El análisis de las interacciones proteína:ADN requiere a menudo de métodos sencillos para inmovilizar las proteínas en superficies sólidas en orientaciones adecuadas sin alterar su estructura o función. Esta inmovilización no debe interferir en la capacidad de unión y puede lograrse mediante el uso de marcadores de afinidad. Los microarrays de proteínas funcionales contienen normalmente proteínas funcionales de longitud completa o dominios proteicos unidos a una superficie sólida. Se utiliza ADN marcado con fluorescencia para analizar la matriz e identificar las proteínas que se unen a la sonda específica. Los microarrays de proteínas constituyen un método de alto rendimiento de identificación de las interacciones proteína:ADN.

La inmunoprecipitación de cromatina (ChIP) es un método utilizado para determinar si las proteínas de unión al ADN, como los factores de transcripción, se asocian a una región genómica específica en células o tejidos vivos. Las células se tratan con formaldehído para formar enlaces cruzados covalentes entre las proteínas que interactúan y el ADN. Tras el entrecruzamiento, las células se lisan y los extractos celulares crudos se someten a sonicación para romper el ADN. El complejo ADN:proteína se inmunoprecipita utilizando un anticuerpo que reconozca la proteína de interés. Los complejos aislados se lavan y se eluyen.

El ensayo ChIP estándar requiere 3-4 días para completarse y requiere anticuerpos sumamente específicos frente a la proteína de interés para inmunoprecipitar el complejo ADN:proteína.
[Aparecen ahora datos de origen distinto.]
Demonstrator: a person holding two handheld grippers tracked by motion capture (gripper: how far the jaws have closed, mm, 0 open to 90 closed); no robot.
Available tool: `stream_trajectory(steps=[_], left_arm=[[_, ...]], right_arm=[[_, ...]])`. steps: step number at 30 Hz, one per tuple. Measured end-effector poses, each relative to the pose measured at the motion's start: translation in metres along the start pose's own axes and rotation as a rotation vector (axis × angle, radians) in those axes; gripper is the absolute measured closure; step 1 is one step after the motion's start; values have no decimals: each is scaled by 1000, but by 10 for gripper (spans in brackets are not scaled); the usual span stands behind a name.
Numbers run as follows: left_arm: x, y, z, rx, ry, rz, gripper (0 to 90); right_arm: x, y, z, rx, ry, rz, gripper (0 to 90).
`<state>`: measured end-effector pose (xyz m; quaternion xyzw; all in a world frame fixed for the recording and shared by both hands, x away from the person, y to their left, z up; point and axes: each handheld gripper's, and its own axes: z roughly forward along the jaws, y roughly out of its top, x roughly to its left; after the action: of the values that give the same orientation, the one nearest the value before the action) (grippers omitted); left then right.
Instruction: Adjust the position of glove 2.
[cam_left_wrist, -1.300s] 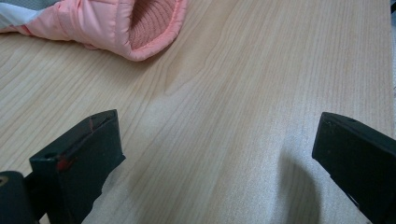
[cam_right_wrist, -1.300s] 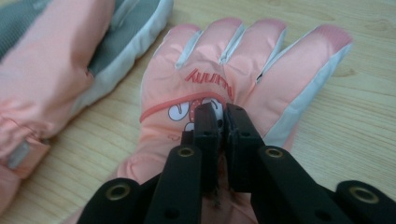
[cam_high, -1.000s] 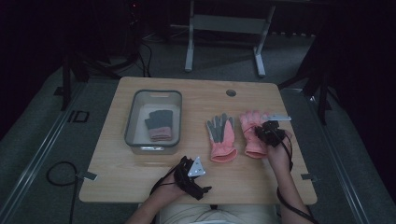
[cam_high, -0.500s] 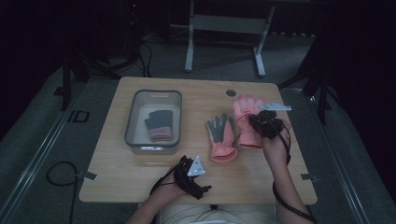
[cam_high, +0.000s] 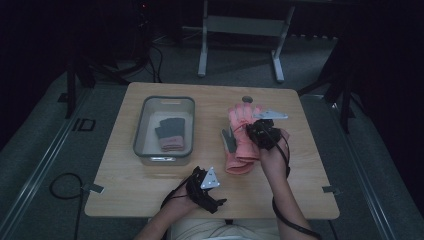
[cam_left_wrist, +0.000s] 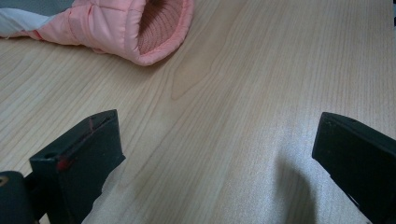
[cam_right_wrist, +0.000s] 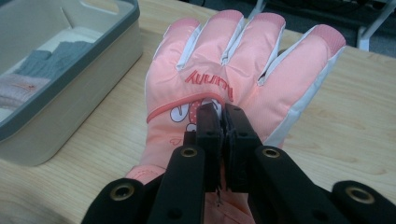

Los ensayos HaloCHIP™ tardan 24-48 horas y no requieren anticuerpos, generando resultados en menos tiempo y con menos pasos que los ensayos ChIP tradicionales.

El ensayo de cambio de movilidad electroforética (EMSA) o gel shift assay es un método sencillo para detectar proteínas de unión al ADN que se utiliza ampliamente en el estudio de secuencias específicas de proteínas de unión al ADN, como los factores de transcripción. El gel shift assay se basa en la observación de la migración de los complejos de proteína y ADN a través de un gel de poliacrilamida no desnaturalizante, siendo esta más lenta que la migración de los fragmentos de ADN libres o los oligonucleótidos de doble cadena debido al aumento de masa.

Los gel shift assays se realizan incubando una proteína purificada o una mezcla compleja de proteínas con un fragmento de ADN marcado que contiene el supuesto sitio de unión a la proteína. A continuación, los productos de la reacción se analizan en un gel de poliacrilamida no desnaturalizante. La especificidad de la proteína de unión al ADN para el supuesto sitio de unión se establece mediante ensayos competitivos utilizando fragmentos de ADN u oligonucleótidos que contienen un sitio de unión para la proteína de interés u otras secuencias de ADN no relacionadas.